Although I was pretty critical of TedXSalford last year, I did go back this year. To be honest I wasn’t planning to but friends convinced me and I decided well after the great work at TedXLiverpool and TedXManchester, I should give it another go.

This time I was nicely surprised by the line up and speakers. Gone were the massive names but in their place good names which few people had heard before (or at least I had not heard of them before). One of the big names Caprice didn’t show for what ever reason and to be fair I thought it was maybe better without her. Not because its her but because it didn’t need a big name.

One of the things I like about TedX’s is they bring people who you never heard of before. TedXSalford did a good job highlighting people I had not really heard before next to people who you heard about but not really seen before. Here’s some of my highlights

TedXSalford
Brooke Magnanti (Belle De Jour)

Myself and many others are aware of Brooke from the famous blog she wrote about her experiences as a call girl. I was fully aware of her but never seen her in real life. Although she was hounded by the press also, it was Girl with a one track mind (Zoe Margolis) who was more interesting to me as she was not a escort but a women who dared speak her mind. Good to hear her talk regardless, even thought its quite a while ago now.

TedXSalford
Jack Sim (Mr Toilet)

Jack Sim’s talk was all about the essential hygiene which the toilet brings to us all. I say us all but what I really mean is most of the developed world. Jack highlighted how important it was to have a toilet and his life mission to give everybody in the world access to a basic toilet. The killer part of the talk was highlighting how he took on the title Mr toilet and the opportunities he took to get the word out.  I can’t even begin to express how important his mission is. Jack rightly received a standing ovation from the audience for his fantastic work.

TedXSalford
Bruce Hood

Always great to hear a talk about why people believe and the crazy things we do believe. Nicely put together and really interesting talk about one of those things I’ve always wondered about.

TedXSalford

Juliet Mitchell

I won’t lie, I didn’t really know who she was but what she was saying really struck a cord with me as a feminist.
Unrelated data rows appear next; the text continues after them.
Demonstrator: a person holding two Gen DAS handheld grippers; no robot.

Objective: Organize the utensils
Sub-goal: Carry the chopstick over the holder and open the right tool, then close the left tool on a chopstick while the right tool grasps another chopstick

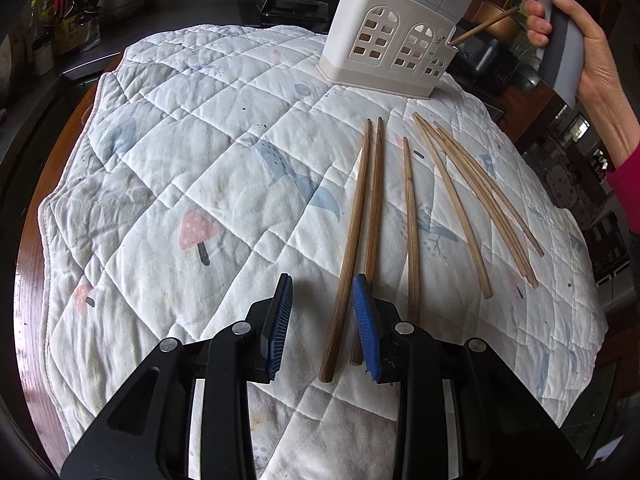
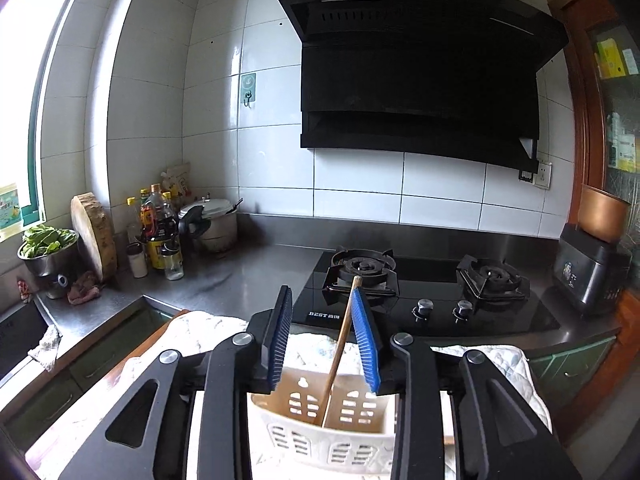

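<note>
Left wrist view shows your left tool (image 1: 322, 312) partly open and low over the quilt (image 1: 192, 128), gripping nothing: one chopstick (image 1: 348, 256) lies between its pads, and the neighbour (image 1: 374, 224) runs under the right pad. If you close from here, that pad could catch the second stick or roll both aside, because the pair lies almost touching. Five more sticks (image 1: 472, 200) fan out to the right, close enough to be knocked if you sweep sideways.

All the loose sticks lie flat, long axes running away from you toward the holder (image 1: 392, 44), thick ends nearest you, tips toward it.

Right wrist view shows your right tool (image 2: 322, 328) partly open above the holder (image 2: 328, 432). A stick (image 2: 340, 344) stands between the pads, its foot in a compartment, leaning against the right pad, top tilted right and away. No earlier picture settles whether the pads press it; they look slack. Pull back crookedly and the pad may drag the stick out or tip the light holder.
</note>
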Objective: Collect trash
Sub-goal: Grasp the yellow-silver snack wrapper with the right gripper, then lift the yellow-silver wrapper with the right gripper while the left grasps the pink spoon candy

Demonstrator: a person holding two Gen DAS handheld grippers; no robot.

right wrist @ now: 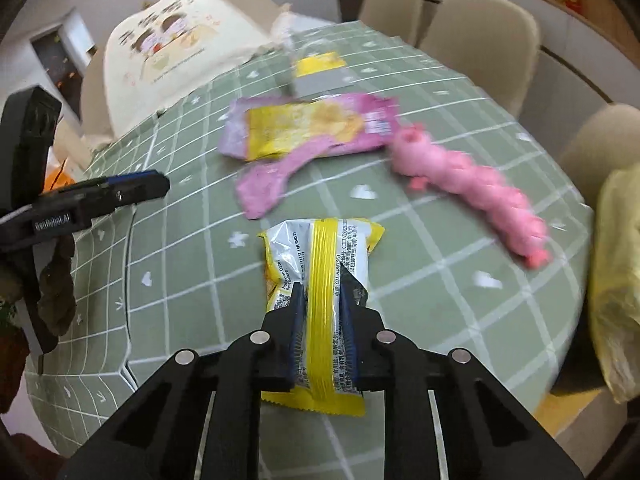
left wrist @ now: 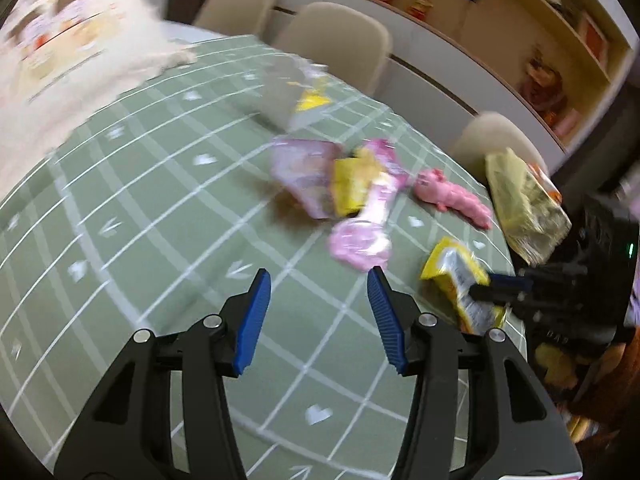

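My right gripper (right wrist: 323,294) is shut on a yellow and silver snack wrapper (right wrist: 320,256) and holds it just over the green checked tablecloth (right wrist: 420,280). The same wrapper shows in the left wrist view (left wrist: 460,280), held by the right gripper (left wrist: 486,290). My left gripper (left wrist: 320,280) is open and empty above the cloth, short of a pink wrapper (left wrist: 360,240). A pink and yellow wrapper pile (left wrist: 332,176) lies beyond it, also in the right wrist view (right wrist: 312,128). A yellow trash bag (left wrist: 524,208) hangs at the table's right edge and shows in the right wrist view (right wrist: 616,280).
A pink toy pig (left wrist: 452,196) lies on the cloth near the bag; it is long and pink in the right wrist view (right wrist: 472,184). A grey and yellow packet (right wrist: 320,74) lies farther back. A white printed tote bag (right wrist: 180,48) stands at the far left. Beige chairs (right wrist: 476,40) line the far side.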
Smart slow talk with plenty to think about. A nice directional change from the high energy of some of the other talks previously.

TedXSalford

Robin Ince

Talking about high energy…. Well Robin had it in bags upon bags. He seemed to bounce around the stage talking about how remarkable  and complex the human brain is. Interestingly the points which made the human brain remarkable were…

  1. The fact we recognise ourselves in the mirror (he made the point animals don’t recognise themselves, and think its another animal by the way they react)
  2. We stopping ourself from doing the wrong thing at the wrong time (we think bad thoughts but stop ourselves recognising it would be a bad idea)
  3. We leave our thoughts and dreams behind for generations beyond our time (legacy)

Robin’s speech spoke volumes to me having had my own experience understanding how powerful the brain can be. Great talk… Another standing ovation.

TedXSalford

Jamie Edwards

You got to hand it to Jamie and to be fair Jack Andraka was also good on the night. And its great to see young people inspiring other young people. Favorite quote from the event… “I tried to buy the parts for a Fusion reactor on ebay…

It really shows how transformational knowledge can be

TedXSalford

Sophia Wallace

Almost one of my favourite talks of TedXSalford was Sophia’s talk about the Clit. Yes the Clitoris, something she calls Cliteracy. Yes we’re talking about the female sex organ. Usually not spoken about and few people know much about. Sophia  rolled out a ton of facts including…

Vagina actually mean sword holder (how crazy is that?), the clit has its own blood supply hence why organisms can happen again and again and again in very quick succession. The misunderstanding (or is it a conspiracy) by many that it was just a like tiny female penis and this was a taught fact up till about 15 years ago.

I am totally on board, with sex education. I use to think I had bad sex education, but after talking to others. I would say Whitefield school didn’t do so bad. However I have to admit the amount of female focused pleasure was lacking? And the clit never came up as a big deal (no pun intended).

TedXSalford

Sophia’s talk about the advocacy originally was interesting, for example replacing song lyrics but she kept on which kind of dragged on a bit which spoiled it a bit. I mean it was important of course but the clit shaped glasses? Really?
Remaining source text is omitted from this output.